За окном, там, где угадывалась река, тонко и протяжно закричала какая-то ночная птица. Дмитрий Орлов, а теперь ещё и Франсиско Солано Лопес — или тот, кто должен был им казаться всем вокруг, — сидел в темноте чужой спальни и понимал, что до рассвета осталось всего несколько часов, а вместе с рассветом придут люди, которые захотят видеть в нём того, кем он не был. Придворные, министры, генералы, женщина, которую он ещё не видел, но чьё имя — Элиза — уже всплыло где-то на границе его новой, чужой памяти.
Нужно было придумать, как прожить первое утро, не выдав себя.

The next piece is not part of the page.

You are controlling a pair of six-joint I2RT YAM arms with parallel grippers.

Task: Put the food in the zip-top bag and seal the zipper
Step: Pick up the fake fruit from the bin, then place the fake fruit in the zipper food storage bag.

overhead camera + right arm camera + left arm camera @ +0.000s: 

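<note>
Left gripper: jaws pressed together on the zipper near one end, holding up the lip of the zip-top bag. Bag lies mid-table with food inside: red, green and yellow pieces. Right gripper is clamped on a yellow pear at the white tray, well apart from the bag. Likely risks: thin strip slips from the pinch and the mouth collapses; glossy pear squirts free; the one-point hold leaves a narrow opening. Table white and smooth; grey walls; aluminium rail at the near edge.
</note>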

Он потушил лампу и лёг обратно на влажные простыни, глядя в темноту балдахина, и впервые за эту безумную ночь позволил себе задать вопрос, на который не было ответа: сколько у него времени до того, как кто-нибудь — жена, брат, врач, слуга — заметит, что человек, вернувшийся из небытия этой ночью, смотрит на мир глазами, которые никогда прежде не видели этот дворец, эту реку, эту страну.

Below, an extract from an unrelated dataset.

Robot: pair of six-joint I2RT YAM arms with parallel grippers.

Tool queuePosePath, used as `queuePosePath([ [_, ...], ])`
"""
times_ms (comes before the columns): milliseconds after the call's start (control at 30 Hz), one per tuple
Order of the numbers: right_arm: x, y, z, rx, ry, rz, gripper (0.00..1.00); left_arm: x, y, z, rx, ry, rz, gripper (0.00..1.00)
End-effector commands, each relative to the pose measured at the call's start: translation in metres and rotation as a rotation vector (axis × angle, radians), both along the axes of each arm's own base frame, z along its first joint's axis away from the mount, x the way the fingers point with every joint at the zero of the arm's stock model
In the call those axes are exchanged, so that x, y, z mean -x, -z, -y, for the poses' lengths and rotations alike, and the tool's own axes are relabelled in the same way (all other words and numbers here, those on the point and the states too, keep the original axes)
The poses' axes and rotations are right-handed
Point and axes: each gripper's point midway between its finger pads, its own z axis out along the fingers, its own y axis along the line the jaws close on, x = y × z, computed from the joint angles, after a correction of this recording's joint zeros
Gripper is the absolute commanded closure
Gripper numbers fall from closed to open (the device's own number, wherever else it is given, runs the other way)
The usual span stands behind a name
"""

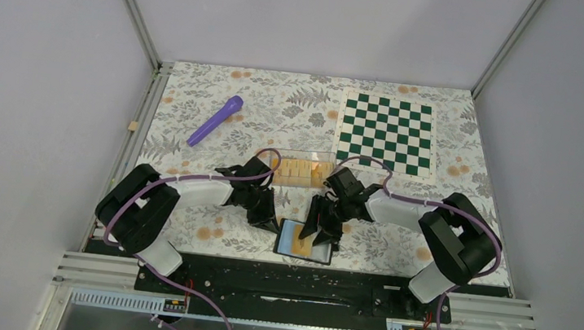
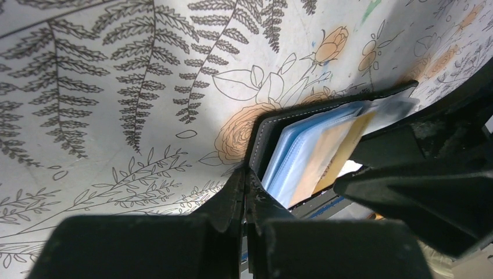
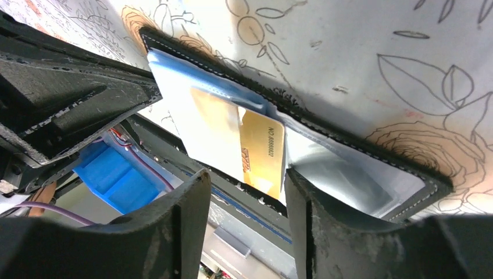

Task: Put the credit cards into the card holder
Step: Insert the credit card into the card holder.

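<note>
The card holder [image 1: 303,246] is laid open on the flowered table [image 1: 450,190], close to the near edge and between the two arms. Its left edge is pinched by the left gripper [image 2: 247,189], whose fingers are pressed shut on the black stitched cover. Grey-blue glossy pockets are seen inside.

One orange card [image 3: 263,152] is lodged part-way in a pocket, and its near end is seen sticking out. The right gripper [image 3: 247,197] is held just over that end with its fingers [image 3: 186,226] spread apart. The card is seen in the gap between them and is not clamped. Whether the card's edge is touched by the right-hand finger cannot be told.

Farther back, near the middle of the table, a clear box [image 1: 303,160] is placed, and more credit cards [image 1: 296,172] are laid in a row inside it. A purple stick [image 1: 215,120] is seen lying at an angle at the far left. A green-and-white checked mat [image 1: 386,132] is spread flat at the far right, well apart from the card holder.
</note>
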Motion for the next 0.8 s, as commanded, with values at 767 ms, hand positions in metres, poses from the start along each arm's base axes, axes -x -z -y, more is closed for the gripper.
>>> queuePosePath([
  [767, -0.011, -0.028, -0.052, -0.059, -0.078, 0.045, 0.63, -0.003, -0.018, 0.009, 0.036, -0.016, 0.047, 1.0],
])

Рассвет в Асунсьоне наступал быстро — так же быстро, как рушатся все планы, которые не пережили встречи с реальностью. Но об этом Дмитрий Орлов, ещё вчера — инструктор спецназа, а сегодня — верховный правитель Республики Парагвай, пока не знал. Он просто лежал и слушал,
как за окном оживает чужая, незнакомая, полная опасностей жизнь, которая отныне принадлежала ему.
Франсиско Солано Лопес
Глава 2
Рассвет пришёл не постепенно, как привык Дмитрий за годы средней полосы и Кавказа, а почти рывком: ещё десять минут назад за окном стояла плотная чернильная темнота, и вдруг небо посерело, потом порозовело, а через четверть часа комнату уже заливал ровный, безжалостно яркий свет, в котором не спрячешься ни за какими шторами.
Он не спал. Пролежал остаток ночи, глядя в полог, перебирая варианты — от самых разумных до откровенно панических, — и к утру пришёл к одному-единственному твёрдому решению: молчать больше, чем говорить, слушать больше, чем спрашивать, и ни в коем случае не показывать, что не понимает вещей, которые, по всей видимости, должен понимать с рождения.
За дверью — той самой, из-за которой ночью звучал женский голос, — вновь послышались шаги. На этот раз без стука, будто право входить без предупреждения было чем-то само собой разумеющимся. Дверь отворилась, и в комнату вошла невысокая смуглая женщина лет пятидесяти, в тёмном форменном платье, с ключами на поясе, — судя по уверенности движений и по тому, как остальные слуги, мелькнувшие в коридоре за её спиной, посторонились, давая ей дорогу, это была старшая экономка или что-то в этом роде.
— Buenos días, Su Excelencia, — сказала она, и в голосе не было той тревоги, что звучала ночью, — обычная утренняя рутина. — ¿Ha dormido bien? El doctor Fox preguntó si debía venir esta mañana.
Дмитрий уловил два знакомых слова — «доктор» и что-то похожее на имя, — и решил, что молчаливый кивок безопаснее любой фразы. Он кивнул, потом, чуть подумав, покачал головой — если речь о враче, лучше пока обойтись без чужих внимательных глаз, способных заметить неладное быстрее прислуги.
— No es necesario, — произнёс он, и снова, как ночью, слова пришли сами, будто ждали своей очереди на кончике языка. Это тревожило больше всего: часть чужого сознания, чужих рефлексов, чужого языка явно осталась при теле, встроенная глубже, чем сама память. — Estoy… — он сделал паузу, будто вспоминая, — cansado. Nada más.
Женщина кивнула, ничуть не удивившись, и стала деловито открывать тяжёлые ставни на окнах, впуская в комнату ещё больше света и — вместе с ним — звуки просыпающегося дома: где-то далеко ржала лошадь, стучали по каменным плитам чьи-то каблуки, доносился запах свежего хлеба и чего-то похожего на кофе, только более резкого, с горчинкой.